_Required action:_
Beginning with the first line of the data below, extract each line up to and including the one containing "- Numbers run". Copy them exactly and add nothing.
Excerpted records section start
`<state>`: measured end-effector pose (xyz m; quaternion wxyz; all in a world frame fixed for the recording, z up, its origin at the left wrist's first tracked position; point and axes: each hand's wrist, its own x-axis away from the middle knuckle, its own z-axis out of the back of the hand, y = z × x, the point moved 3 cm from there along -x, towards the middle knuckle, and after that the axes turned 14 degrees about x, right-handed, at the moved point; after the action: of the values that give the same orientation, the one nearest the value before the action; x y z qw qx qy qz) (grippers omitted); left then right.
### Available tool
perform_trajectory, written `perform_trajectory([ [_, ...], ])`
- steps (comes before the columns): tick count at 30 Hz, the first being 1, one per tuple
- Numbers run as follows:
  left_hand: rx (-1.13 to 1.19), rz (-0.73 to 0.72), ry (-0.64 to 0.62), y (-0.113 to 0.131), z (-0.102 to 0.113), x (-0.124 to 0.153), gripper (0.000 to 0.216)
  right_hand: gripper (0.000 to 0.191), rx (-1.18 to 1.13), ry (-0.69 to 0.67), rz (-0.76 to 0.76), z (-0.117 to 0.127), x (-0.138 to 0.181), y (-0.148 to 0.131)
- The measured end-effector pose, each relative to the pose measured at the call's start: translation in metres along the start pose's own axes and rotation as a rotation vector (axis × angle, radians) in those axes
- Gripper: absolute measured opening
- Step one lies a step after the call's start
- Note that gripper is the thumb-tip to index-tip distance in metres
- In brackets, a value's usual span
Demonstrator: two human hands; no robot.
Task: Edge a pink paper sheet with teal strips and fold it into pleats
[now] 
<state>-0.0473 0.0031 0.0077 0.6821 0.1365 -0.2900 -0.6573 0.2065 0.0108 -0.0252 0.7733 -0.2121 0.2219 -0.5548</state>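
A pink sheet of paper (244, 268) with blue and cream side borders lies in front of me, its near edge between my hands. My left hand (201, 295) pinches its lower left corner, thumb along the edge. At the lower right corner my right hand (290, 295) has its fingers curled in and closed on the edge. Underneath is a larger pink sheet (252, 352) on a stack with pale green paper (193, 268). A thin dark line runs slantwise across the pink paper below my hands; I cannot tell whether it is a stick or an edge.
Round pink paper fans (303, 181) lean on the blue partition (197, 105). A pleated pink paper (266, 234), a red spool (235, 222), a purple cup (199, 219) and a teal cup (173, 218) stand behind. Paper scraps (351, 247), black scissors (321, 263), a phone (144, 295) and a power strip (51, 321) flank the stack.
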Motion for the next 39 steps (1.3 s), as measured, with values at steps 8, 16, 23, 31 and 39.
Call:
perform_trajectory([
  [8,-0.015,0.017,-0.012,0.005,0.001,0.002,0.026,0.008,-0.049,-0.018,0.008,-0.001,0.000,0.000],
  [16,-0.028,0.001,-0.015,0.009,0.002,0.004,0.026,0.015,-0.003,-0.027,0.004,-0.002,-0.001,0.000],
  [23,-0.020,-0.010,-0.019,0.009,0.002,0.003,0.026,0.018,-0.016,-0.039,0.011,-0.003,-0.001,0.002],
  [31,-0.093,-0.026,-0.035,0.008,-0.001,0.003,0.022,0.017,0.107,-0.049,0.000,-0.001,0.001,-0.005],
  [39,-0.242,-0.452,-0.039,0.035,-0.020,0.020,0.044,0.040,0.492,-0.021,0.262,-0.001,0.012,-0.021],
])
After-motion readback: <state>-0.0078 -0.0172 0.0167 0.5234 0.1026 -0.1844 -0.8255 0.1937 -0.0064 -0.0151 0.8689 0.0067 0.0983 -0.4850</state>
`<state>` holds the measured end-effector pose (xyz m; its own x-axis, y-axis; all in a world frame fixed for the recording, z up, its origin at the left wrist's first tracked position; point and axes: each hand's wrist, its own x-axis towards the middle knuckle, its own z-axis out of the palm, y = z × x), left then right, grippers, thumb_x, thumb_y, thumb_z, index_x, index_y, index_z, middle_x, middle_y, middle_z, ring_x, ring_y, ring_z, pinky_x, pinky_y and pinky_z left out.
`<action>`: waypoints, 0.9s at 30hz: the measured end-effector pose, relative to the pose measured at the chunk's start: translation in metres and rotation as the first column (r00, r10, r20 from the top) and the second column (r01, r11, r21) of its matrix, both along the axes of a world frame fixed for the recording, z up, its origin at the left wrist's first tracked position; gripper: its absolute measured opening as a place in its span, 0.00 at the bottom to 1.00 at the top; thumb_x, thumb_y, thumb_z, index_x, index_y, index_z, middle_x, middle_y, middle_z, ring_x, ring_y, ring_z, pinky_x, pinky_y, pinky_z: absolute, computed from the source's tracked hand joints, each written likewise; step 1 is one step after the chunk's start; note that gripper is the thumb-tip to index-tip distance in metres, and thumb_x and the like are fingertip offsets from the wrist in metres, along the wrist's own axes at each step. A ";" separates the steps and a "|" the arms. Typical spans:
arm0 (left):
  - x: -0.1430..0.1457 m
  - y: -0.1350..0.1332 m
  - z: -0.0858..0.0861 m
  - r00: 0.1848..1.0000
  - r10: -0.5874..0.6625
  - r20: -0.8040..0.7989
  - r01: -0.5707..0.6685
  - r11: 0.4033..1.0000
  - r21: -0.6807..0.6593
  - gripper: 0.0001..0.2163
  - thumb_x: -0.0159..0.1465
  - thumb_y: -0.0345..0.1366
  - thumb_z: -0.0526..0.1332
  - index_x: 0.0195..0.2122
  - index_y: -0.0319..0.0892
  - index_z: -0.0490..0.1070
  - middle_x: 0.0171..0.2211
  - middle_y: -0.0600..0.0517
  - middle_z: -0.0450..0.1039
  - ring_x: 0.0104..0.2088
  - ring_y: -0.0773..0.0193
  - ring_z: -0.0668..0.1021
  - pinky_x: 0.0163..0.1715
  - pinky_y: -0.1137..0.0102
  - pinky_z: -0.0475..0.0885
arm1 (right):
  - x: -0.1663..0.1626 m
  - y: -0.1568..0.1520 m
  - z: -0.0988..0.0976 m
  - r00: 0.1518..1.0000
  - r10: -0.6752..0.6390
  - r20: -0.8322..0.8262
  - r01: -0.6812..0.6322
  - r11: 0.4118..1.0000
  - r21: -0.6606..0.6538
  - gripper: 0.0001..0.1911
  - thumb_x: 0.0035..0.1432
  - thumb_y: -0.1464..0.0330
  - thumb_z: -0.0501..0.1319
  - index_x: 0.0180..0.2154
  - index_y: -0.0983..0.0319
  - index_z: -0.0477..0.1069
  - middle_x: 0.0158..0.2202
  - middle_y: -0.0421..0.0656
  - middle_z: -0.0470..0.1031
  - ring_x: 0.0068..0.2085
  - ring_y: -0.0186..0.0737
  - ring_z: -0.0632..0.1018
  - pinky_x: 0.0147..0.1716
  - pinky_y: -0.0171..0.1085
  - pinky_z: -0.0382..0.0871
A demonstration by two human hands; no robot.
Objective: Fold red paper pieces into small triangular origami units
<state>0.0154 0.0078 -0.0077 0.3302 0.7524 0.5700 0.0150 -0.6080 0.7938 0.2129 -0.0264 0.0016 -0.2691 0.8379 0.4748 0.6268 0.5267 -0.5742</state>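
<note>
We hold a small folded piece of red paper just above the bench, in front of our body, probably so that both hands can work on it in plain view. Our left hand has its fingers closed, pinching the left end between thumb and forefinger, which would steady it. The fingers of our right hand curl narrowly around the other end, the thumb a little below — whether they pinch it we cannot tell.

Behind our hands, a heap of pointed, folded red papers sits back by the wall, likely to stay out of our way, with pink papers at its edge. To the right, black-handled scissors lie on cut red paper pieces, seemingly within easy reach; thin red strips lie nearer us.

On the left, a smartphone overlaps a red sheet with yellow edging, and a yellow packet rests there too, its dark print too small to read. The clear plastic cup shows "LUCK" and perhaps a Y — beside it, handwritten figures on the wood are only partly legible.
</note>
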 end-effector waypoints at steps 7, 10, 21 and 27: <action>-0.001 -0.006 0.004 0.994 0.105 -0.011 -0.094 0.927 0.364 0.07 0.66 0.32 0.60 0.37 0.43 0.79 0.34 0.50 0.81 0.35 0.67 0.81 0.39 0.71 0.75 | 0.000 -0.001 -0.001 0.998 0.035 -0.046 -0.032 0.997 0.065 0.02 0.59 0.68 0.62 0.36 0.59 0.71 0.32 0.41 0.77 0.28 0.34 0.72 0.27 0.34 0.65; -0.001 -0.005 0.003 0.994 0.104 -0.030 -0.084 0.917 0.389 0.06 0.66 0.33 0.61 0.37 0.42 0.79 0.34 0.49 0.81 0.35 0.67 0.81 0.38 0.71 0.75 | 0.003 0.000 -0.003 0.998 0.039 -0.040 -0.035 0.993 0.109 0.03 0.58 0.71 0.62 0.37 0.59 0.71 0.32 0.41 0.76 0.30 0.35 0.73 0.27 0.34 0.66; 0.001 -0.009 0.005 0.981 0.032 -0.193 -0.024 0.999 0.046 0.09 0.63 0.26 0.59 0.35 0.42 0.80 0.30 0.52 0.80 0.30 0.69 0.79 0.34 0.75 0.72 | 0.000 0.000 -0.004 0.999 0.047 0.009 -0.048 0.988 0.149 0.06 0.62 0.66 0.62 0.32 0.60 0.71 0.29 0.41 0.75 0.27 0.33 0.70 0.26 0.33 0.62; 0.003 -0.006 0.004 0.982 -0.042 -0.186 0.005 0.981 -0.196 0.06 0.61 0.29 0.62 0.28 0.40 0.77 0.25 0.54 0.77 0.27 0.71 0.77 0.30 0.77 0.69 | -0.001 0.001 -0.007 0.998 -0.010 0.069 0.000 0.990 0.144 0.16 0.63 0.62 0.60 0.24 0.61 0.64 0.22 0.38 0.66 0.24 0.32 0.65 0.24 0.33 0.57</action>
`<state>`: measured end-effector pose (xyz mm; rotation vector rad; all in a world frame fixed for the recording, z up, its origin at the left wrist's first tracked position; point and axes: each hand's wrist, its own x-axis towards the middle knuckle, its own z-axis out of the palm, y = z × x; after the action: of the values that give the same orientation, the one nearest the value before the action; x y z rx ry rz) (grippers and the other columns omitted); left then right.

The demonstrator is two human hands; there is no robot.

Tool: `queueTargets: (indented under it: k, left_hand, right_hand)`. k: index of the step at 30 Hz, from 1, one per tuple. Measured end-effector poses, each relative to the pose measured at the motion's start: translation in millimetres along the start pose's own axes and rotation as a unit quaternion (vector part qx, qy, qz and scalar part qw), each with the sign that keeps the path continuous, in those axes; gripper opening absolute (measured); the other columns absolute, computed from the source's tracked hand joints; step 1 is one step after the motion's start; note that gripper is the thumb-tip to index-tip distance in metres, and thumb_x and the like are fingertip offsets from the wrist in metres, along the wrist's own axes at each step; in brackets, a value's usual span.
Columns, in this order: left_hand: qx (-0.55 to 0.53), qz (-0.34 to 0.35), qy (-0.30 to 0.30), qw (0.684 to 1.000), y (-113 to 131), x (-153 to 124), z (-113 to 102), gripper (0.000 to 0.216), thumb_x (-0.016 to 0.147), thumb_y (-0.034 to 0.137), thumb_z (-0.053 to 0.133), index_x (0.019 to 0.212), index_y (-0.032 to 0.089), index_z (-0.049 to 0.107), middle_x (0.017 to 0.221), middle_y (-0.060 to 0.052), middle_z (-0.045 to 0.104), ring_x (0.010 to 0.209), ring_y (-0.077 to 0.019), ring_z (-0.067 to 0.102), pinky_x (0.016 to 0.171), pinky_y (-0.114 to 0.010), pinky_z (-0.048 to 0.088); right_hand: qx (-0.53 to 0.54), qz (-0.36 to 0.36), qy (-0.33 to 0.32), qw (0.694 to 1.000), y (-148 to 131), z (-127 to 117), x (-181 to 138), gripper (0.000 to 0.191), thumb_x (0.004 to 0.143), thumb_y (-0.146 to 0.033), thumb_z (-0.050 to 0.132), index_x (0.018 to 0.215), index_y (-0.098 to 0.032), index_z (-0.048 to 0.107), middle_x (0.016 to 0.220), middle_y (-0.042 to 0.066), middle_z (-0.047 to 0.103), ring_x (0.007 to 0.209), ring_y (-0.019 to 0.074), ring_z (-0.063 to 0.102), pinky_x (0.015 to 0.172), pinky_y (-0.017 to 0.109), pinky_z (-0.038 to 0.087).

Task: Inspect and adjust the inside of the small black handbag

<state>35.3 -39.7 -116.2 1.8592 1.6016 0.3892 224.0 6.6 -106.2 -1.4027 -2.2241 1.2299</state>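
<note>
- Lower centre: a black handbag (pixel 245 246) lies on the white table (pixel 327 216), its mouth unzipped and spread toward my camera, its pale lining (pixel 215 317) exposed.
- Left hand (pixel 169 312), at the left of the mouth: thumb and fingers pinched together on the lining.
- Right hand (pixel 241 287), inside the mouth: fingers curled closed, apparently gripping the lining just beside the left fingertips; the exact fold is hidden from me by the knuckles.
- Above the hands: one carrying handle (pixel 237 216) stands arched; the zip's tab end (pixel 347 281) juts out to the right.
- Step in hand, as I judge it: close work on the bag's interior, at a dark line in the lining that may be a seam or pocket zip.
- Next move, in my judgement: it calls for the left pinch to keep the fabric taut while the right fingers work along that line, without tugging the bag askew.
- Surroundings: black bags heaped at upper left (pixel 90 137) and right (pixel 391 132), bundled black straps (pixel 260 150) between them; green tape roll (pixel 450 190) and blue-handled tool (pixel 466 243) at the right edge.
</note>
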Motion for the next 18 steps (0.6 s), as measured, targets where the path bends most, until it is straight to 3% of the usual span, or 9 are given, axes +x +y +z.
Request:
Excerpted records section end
_Solved problem:_
`<state>`: measured end-effector pose (xyz m; quaternion wxyz; all in a world frame fixed for the recording, z up, its origin at the left wrist's first tracked position; point and axes: each hand's wrist, its own x-axis away from the middle knuckle, its own z-axis out of the back of the hand, y = z × x, the point moved 3 cm from there along -x, towards the middle knuckle, and after that the axes turned 14 degrees about x, right-handed, at the moved point; after the action: of the values that give the same orientation, the one nearest the value before the action; x y z qw qx qy qz) (grippers omitted); left then right.
### Available tool
perform_trajectory, written `perform_trajectory([ [_, ...], ])`
- steps (comes before the columns): tick count at 30 Hz, the first being 1, one per tuple
- Numbers run as follows:

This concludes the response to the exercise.